Basenfasten ist keine klassische Diät und kein Verzicht im herkömmlichen Sinn. Es ist eine Form der Ernährungsumstellung, bei der du für einen begrenzten Zeitraum ausschließlich basische Lebensmittel zu dir nimmst. Das Ziel: den Säure-Basen-Haushalt des Körpers wieder ins Gleichgewicht bringen und dem Verdauungssystem eine Pause gönnen.
Was bedeutet basisch?
Lebensmittel werden anhand ihres Einflusses auf den Stoffwechsel in säurebildend und basenbildend eingeteilt. Säurebildend sind unter anderem Fleisch, Milchprodukte, Weißmehl, Zucker und Kaffee. Basenbildend wirken vor allem Gemüse, reifes Obst, Kräuter, Sprossen und bestimmte Nüsse. Beim Basenfasten streichst du für eine bis zwei Wochen alle säurebildenden Lebensmittel vom Speiseplan.
Was darf ich essen?
Mehr als du denkst! Gemüse in allen Variationen – roh, gedünstet, als Suppe oder Salat. Kartoffeln, Süßkartoffeln, Avocados, frische Kräuter, kaltgepresste Öle und viele Obstsorten gehören dazu. Auch Mandeln, Leinsamen und Buchweizen sind erlaubt. Es geht nicht ums Hungern, sondern um bewusstes, nährstoffreiches Essen.
Was bringt es?
Viele meiner Kundinnen und Kunden berichten nach einer Basenfasten-Woche von mehr Energie, besserem Schlaf, klarerer Haut und einem insgesamt leichteren Körpergefühl. Auch Blähungen und Verdauungsbeschwerden bessern sich häufig deutlich. Basenfasten ist kein Wundermittel, aber ein wirkungsvoller Reset für Körper und Essgewohnheiten.

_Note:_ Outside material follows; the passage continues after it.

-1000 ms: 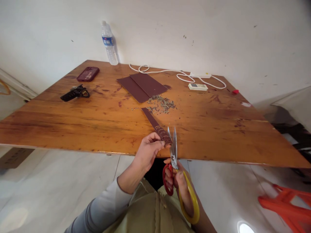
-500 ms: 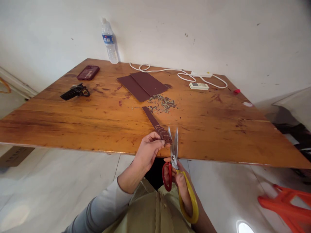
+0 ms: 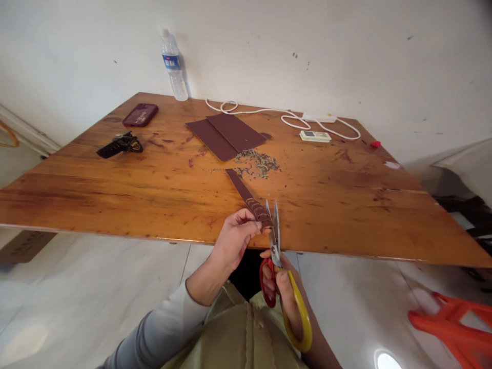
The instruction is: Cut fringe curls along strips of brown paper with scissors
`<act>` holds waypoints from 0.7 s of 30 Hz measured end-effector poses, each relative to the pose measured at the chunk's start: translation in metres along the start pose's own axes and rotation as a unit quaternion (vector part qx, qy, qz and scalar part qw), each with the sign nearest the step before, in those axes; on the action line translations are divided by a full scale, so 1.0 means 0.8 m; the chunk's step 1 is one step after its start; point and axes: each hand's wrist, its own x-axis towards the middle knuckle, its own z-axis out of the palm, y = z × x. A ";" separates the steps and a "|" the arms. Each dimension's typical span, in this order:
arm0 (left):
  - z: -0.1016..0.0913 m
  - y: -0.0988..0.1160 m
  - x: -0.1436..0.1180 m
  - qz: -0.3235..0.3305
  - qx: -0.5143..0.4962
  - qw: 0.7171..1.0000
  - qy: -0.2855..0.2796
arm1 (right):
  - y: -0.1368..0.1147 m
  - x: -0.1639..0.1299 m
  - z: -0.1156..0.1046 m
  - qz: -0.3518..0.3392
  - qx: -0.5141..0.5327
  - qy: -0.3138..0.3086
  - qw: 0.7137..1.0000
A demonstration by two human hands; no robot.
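Between the thumb and fingers of my left hand [image 3: 238, 233] is the near end of a narrow dark-red strip [image 3: 239, 185], which looks like sandpaper or card. Curved pale lines cross its near part; whether they are cuts or marks I cannot tell. My right hand [image 3: 285, 287] grips a pair of scissors [image 3: 274, 246] by one red and one yellow handle. The scissor blades point away from me, slightly apart, right beside the strip's held end. Past the strip lies a pile of thin curled scraps [image 3: 259, 161], touching two dark-red sheets [image 3: 226, 134].
On the wooden table [image 3: 154, 200] are a dark-red phone [image 3: 141, 115], a black hair clip [image 3: 121, 145], a water bottle [image 3: 175, 72], a white cable with a power strip [image 3: 320, 118] and a remote control [image 3: 315, 136]. An orange plastic stool [image 3: 453, 325] stands at lower right.
The scissor blades have come closer together and the handles have drawn nearer each other. My left hand and the strip stay in place.
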 end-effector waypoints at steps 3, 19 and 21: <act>0.000 -0.001 0.000 0.000 -0.004 1.000 0.001 | 0.001 0.002 0.000 0.012 0.027 -0.003 1.000; 0.003 0.000 0.000 0.004 -0.006 1.000 0.009 | -0.003 -0.003 0.001 -0.002 -0.017 0.016 1.000; 0.005 0.001 0.000 0.006 -0.011 1.000 0.007 | -0.001 -0.002 0.001 -0.005 -0.011 0.011 1.000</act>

Für wen ist Basenfasten geeignet?
Grundsätzlich für alle, die sich gesund fühlen und keine schwerwiegenden Vorerkrankungen haben. Bei Diabetes, Nierenerkrankungen oder Essstörungen sollte vorher ärztlicher Rat eingeholt werden. Schwangere und Stillende sollten ebenfalls nicht fasten. Im Zweifelsfall gilt: erst fragen, dann starten.

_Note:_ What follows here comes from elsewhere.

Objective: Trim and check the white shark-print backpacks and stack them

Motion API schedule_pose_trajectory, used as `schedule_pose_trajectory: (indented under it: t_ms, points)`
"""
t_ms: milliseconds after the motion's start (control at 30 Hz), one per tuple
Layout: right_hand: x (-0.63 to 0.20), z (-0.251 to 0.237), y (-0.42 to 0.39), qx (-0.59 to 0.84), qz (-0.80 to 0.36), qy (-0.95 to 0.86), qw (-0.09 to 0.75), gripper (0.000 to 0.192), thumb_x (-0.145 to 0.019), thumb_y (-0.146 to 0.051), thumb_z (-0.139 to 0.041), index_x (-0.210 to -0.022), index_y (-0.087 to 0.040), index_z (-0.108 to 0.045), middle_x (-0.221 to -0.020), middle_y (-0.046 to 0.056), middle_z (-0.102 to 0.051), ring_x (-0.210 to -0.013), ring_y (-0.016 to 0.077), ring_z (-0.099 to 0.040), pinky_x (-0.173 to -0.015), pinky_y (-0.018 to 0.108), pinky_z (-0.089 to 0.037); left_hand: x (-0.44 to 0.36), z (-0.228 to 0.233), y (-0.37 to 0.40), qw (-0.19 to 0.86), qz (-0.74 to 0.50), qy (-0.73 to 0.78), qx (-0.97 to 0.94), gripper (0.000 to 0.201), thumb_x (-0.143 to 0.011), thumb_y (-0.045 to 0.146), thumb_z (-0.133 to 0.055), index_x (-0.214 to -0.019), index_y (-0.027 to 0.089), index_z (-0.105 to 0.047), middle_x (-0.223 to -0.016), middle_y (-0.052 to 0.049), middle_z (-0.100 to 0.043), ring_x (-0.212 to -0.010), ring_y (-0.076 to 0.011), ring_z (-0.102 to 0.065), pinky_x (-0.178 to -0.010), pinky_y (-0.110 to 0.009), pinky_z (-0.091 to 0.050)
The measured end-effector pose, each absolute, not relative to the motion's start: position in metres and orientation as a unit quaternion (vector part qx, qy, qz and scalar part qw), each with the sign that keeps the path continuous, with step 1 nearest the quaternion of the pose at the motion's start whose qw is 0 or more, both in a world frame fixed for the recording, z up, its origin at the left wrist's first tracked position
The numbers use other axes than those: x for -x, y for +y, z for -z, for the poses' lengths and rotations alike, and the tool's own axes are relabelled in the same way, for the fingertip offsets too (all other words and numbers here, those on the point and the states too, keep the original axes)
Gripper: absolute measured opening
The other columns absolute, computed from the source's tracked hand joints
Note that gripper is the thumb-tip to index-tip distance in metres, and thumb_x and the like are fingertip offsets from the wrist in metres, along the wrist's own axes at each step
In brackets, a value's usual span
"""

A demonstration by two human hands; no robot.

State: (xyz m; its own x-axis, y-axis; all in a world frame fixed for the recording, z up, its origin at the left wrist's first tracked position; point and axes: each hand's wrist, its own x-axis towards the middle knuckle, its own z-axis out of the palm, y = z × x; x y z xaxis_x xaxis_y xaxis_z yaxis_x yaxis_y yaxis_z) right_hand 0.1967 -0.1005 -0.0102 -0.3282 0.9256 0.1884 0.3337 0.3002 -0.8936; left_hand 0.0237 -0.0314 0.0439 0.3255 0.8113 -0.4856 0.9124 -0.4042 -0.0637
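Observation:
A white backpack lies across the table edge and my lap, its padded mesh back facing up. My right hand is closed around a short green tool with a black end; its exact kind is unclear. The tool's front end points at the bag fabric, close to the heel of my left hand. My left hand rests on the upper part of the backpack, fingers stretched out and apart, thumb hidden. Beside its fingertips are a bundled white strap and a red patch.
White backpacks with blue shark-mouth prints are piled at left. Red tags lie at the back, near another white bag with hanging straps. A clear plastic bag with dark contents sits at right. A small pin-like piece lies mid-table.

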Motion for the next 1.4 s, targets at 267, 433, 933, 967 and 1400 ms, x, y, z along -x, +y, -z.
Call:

Mein Tipp für den Einstieg
Starte nicht von null auf hundert. Ersetze in der Woche vor dem Basenfasten schrittweise Kaffee durch Kräutertee, reduziere Zucker und Weißmehl. So fällt der Übergang leichter und typische Entgiftungssymptome wie Kopfschmerzen bleiben milder.